Wednesday, October 29, 2014

Ghost Signs for Cardstock Models using The Gimp

Inspired by the Fading Ad Blog, I tried my hand at creating a couple ads to drop onto a Clever Models texture sheet.


The Harold Lloyd sign on the top may seem unlikely -- why have a painted sign for a movie that might only run a few weeks? -- but it is based on an actual sign re-discovered a few years ago in Vancouver, B.C. when another building was torn down.

Seems the theater owner knew a building was going up and decided he could splash out with a painted sign. I changed a few things like the theater name and some colors, but I tried to match the fonts fairly closely.

 The second is my very liberal interpretation of an actual sign; the real sign used much less decorative fonts. This is always a decision you get to make when you're designing -- do I want it to look authentically old-time, or should I go for more of a modern idea of what "old-timey" is supposed to look like? Generally, the past was less fancy than we think, but sometimes I throw reality to the wind, because I like to fool around with fonts.

Here is how they look when I drop them on top of the Clever Models texture and lower the opacity of the sign layer.

 If I'm modeling a later era, I can lower the opacity still more to simulate further fading.

I got to fooling around with this, and decided I wanted to create the effect of a recently painted wall, which would make sense with that Harold Lloyd sign, since it was only supposed to be visible for a short time. Creating this effect is tricky using this technique -- by the time you drop the opacity just enough to see the wall (around 75% to 80%) you've created the illusion the paint has faded for quite a number of years.  But it's not impossible. The first step of the workaround is this:

(1) Copy two parts of the brick background that correspond to the areas covered by the painted signs, and (2) paste them as a new layer.
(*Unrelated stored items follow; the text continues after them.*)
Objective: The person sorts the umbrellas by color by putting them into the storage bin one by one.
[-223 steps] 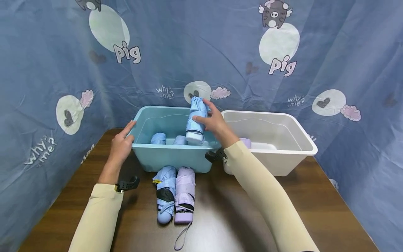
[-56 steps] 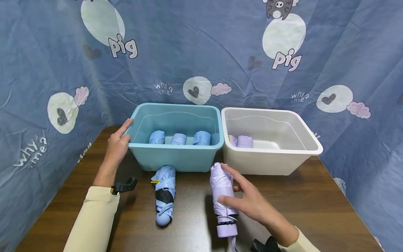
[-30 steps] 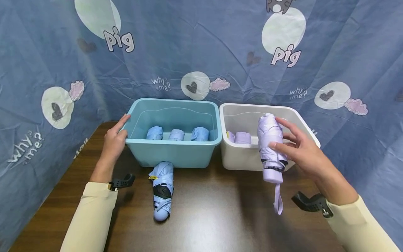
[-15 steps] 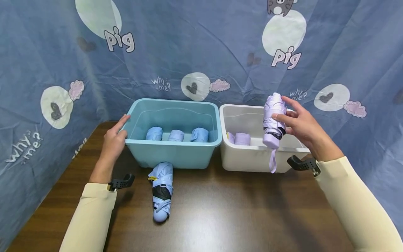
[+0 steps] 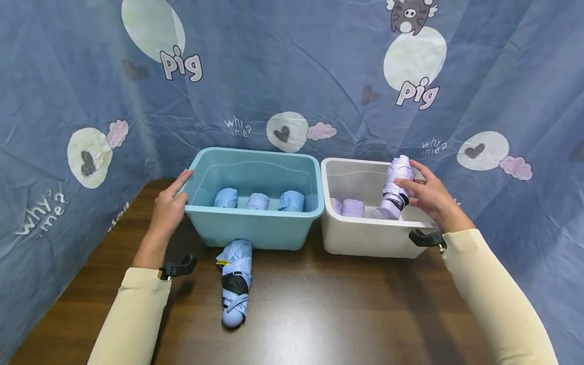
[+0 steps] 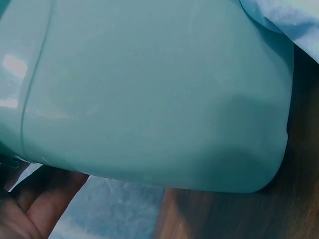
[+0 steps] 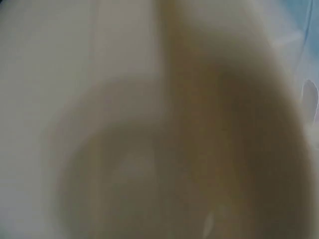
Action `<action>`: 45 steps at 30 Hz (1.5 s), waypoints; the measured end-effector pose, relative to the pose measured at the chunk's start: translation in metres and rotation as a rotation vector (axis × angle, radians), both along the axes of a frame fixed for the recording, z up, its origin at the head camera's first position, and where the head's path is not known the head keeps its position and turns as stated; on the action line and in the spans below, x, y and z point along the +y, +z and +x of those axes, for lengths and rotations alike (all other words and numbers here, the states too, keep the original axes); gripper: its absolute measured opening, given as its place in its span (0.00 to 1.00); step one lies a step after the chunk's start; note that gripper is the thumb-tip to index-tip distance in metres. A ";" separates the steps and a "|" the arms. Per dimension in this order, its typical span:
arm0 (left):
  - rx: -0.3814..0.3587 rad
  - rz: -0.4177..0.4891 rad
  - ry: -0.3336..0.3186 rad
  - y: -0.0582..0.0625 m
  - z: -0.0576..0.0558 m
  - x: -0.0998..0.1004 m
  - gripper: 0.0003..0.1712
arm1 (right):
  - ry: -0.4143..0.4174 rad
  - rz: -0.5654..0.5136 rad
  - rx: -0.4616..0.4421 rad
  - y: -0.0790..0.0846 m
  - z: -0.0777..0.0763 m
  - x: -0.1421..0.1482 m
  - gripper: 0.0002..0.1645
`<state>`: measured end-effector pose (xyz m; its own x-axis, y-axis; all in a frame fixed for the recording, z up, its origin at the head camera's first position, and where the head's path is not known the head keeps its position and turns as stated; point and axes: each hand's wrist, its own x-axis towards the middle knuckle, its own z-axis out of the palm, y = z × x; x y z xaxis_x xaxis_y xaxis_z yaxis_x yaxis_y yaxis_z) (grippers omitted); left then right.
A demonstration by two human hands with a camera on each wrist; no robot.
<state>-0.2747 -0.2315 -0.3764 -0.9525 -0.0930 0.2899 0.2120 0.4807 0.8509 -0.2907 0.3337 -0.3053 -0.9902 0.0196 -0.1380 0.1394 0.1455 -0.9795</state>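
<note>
My right hand (image 5: 431, 198) grips a folded lavender umbrella (image 5: 396, 183), thumb on its near side. The umbrella tilts, its handle end low inside the white bin (image 5: 365, 234) and its top above the rim. Two more lavender umbrellas (image 5: 353, 208) lie at that bin's left. My left hand (image 5: 168, 210) rests with straight fingers against the left rim of the teal bin (image 5: 255, 229); some fingers show outside its wall in the left wrist view. Three folded blue umbrellas (image 5: 291, 201) lie in the teal bin. The right wrist view is blurred.
One folded blue umbrella (image 5: 235, 284) with a black band lies on the wooden table (image 5: 310, 314), in front of the teal bin. Both bins stand side by side against a blue patterned cloth (image 5: 292, 66).
The blue umbrella my right hand held earlier now lies in the teal bin. My right hand has lifted the lavender umbrella off the table and lowered it into the white bin. My left hand stays put.
</note>
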 end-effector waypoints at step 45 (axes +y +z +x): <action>-0.014 0.020 0.018 0.000 -0.003 0.001 0.35 | 0.056 0.384 -0.230 -0.025 -0.014 0.002 0.42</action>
<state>-0.2773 -0.2307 -0.3767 -0.9547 -0.1154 0.2744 0.1916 0.4673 0.8631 -0.3042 0.3355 -0.3308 -0.9356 0.0597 -0.3481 0.3290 0.5055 -0.7976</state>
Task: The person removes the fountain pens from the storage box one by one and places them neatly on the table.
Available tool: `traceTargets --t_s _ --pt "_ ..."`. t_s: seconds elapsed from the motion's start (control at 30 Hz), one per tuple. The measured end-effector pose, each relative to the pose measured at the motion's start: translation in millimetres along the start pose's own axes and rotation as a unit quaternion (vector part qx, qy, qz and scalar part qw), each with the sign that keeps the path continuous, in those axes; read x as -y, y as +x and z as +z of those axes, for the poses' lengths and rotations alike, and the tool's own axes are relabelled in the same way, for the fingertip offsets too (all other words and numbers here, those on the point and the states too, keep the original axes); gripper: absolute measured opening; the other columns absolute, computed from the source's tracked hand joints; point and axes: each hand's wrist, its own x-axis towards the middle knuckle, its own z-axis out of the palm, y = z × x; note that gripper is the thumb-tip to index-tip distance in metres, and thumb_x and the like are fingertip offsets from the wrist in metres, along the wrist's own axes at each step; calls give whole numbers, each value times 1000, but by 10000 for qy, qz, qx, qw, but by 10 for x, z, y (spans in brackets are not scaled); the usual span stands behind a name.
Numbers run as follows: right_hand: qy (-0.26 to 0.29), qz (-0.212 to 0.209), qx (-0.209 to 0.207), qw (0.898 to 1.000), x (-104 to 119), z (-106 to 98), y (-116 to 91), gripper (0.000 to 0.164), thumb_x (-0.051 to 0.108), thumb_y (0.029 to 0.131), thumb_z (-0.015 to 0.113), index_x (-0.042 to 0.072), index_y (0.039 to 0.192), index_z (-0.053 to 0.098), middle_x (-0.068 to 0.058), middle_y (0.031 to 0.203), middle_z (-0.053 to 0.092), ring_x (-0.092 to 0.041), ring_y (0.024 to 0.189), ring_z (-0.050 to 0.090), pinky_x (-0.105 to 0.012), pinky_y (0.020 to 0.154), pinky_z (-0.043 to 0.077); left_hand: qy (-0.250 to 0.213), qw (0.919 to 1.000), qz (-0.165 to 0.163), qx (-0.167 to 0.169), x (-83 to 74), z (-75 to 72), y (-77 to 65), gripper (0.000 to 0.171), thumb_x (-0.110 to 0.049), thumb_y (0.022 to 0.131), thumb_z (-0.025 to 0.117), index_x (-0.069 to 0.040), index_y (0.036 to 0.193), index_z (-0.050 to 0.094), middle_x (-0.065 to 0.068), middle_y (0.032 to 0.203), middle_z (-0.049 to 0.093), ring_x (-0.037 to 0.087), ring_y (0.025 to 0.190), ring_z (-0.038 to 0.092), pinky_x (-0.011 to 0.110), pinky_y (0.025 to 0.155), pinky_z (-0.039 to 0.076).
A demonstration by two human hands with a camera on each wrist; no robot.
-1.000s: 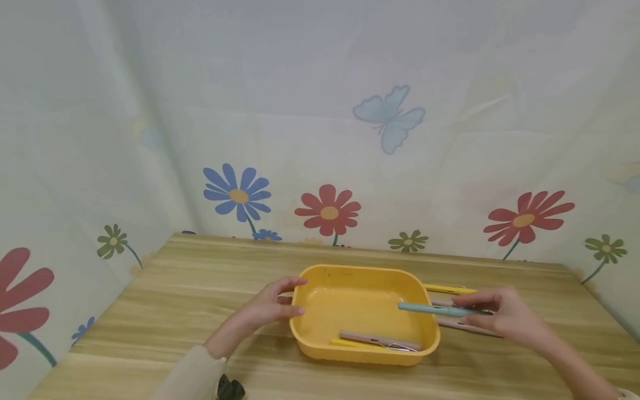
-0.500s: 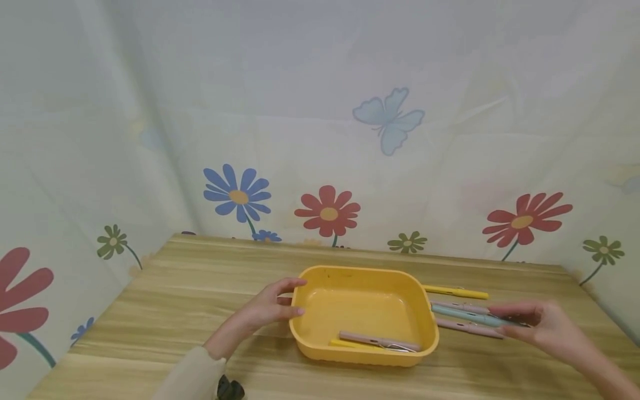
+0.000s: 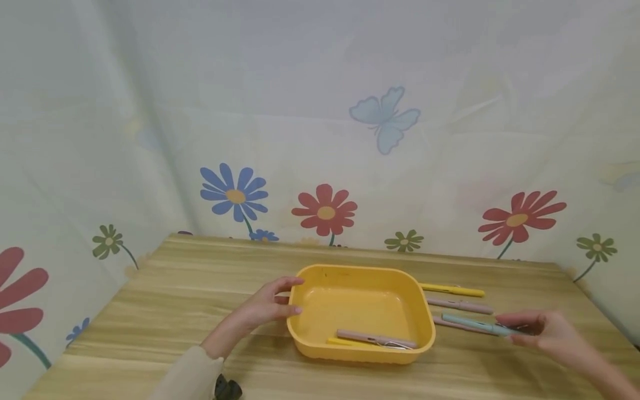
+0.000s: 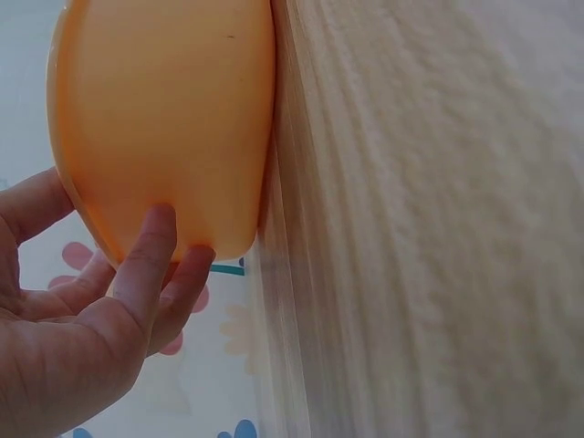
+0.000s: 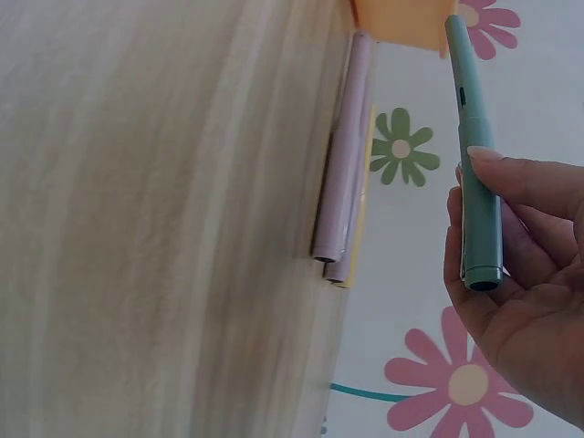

Then (3) desaturate the colors to bring them down to greyscale, (4) invert them to make the dark areas light and light areas dark, and finally (5) adjust the brightness and contrast to make the shadows really pop.

Now when you make the translucent sign layer visible on top of this "white paint," it causes the the whites and light colors appear freshly painted, but you can still see a brick texture through them.

Naturally, all this works with Photoshop, too.